▶ _Assigned task_
Copy each line of the data below with the word "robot".

▶ _Given information_
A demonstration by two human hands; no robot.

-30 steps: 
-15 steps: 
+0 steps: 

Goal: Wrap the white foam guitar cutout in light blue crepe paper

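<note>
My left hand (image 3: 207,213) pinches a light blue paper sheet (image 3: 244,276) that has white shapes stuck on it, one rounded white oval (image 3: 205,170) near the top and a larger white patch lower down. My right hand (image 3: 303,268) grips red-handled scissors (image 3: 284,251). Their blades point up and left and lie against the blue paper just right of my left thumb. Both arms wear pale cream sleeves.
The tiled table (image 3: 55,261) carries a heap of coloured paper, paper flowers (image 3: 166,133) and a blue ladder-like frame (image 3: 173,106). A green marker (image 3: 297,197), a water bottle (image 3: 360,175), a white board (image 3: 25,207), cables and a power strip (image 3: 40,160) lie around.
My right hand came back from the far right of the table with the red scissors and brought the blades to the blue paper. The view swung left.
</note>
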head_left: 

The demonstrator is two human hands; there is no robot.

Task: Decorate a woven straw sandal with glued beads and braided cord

▶ _Response to this exercise_
A demonstration by two human hands; no robot.
The demonstrator is two human hands; there is no robot.

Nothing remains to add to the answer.